• Required action: Locate, in the data below, the line that contains "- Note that" and the line that contains "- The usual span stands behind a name"; reproduce exactly those two lines and every line between them, nothing more.

----- Data shown -----

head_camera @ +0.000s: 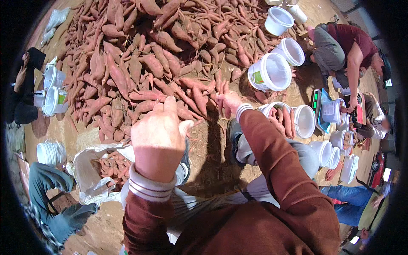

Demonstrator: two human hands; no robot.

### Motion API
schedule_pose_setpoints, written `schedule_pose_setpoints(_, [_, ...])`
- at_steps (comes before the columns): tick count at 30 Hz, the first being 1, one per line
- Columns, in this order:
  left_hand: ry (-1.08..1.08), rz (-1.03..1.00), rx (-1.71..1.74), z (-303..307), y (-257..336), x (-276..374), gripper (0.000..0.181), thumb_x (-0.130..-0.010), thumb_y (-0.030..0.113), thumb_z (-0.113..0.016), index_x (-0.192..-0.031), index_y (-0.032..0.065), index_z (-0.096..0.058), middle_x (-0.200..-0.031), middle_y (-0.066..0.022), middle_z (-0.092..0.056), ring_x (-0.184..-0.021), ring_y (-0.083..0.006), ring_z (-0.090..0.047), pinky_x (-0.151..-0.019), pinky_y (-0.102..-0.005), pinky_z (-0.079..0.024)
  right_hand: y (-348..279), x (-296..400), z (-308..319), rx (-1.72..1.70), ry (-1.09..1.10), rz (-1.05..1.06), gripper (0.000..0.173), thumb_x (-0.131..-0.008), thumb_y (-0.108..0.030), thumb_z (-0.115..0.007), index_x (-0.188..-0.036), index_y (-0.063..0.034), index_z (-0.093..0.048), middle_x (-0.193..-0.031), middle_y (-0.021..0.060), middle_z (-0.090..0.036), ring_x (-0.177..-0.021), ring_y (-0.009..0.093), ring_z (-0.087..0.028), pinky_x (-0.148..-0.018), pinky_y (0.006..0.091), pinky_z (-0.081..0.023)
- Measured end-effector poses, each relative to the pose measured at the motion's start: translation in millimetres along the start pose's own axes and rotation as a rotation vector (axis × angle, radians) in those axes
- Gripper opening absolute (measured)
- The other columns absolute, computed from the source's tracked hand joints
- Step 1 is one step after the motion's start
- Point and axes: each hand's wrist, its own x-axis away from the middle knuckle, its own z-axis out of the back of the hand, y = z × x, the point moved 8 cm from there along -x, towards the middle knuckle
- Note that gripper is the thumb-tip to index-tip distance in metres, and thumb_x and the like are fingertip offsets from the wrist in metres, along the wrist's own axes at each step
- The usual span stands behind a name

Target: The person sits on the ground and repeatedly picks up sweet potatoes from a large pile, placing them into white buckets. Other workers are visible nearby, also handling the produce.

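Note:
A large heap of reddish sweet potatoes [153,65] lies on the ground before me. My left hand [159,134] reaches over its near edge, back upward. Its thumb is apart from the fingers, beside the thin tip of a sweet potato; whether it grips anything is hidden. Farther right, my right hand [230,101] has its fingers curled around a slender sweet potato [227,111] at the heap's near right edge. Close by my right forearm, a white bucket holds long sweet potatoes [280,119].
Empty white buckets [276,71] stand at the right, near a scale with a green display [315,101] and a crouching person [357,54]. An open white sack [87,178] of small sweet potatoes lies at left, near another person's leg [51,188] and stacked buckets [49,153].

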Motion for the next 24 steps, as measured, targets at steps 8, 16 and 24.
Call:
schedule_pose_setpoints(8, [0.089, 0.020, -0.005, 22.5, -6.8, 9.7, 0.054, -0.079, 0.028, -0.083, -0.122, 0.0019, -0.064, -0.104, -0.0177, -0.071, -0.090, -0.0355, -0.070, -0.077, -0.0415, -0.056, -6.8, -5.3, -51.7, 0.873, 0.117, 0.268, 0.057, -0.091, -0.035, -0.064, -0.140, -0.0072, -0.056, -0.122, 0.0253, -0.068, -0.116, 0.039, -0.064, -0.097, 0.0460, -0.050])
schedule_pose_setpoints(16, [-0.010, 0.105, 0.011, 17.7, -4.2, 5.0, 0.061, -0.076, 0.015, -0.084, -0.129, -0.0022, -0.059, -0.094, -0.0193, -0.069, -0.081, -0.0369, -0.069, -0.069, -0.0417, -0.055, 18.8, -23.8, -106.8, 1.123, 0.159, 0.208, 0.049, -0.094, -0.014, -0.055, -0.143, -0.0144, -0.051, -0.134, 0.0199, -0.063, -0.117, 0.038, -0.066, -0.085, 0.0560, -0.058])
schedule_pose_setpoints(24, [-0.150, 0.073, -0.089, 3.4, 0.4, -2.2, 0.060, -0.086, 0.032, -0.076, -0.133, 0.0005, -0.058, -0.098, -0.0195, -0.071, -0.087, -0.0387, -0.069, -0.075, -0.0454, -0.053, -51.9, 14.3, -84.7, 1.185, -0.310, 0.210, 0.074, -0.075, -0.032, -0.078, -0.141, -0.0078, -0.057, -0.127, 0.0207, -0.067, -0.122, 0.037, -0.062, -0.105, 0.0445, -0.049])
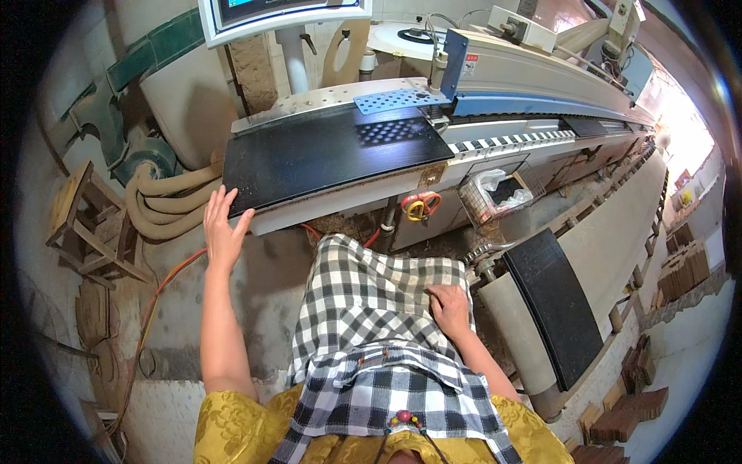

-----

• Worked solution:
- Note that gripper is the thumb-tip to index-tip distance in metres, and thumb_x and the like are fingertip offsets from the wrist in metres, along the wrist's own axes at each step
- The usual span stands behind a name

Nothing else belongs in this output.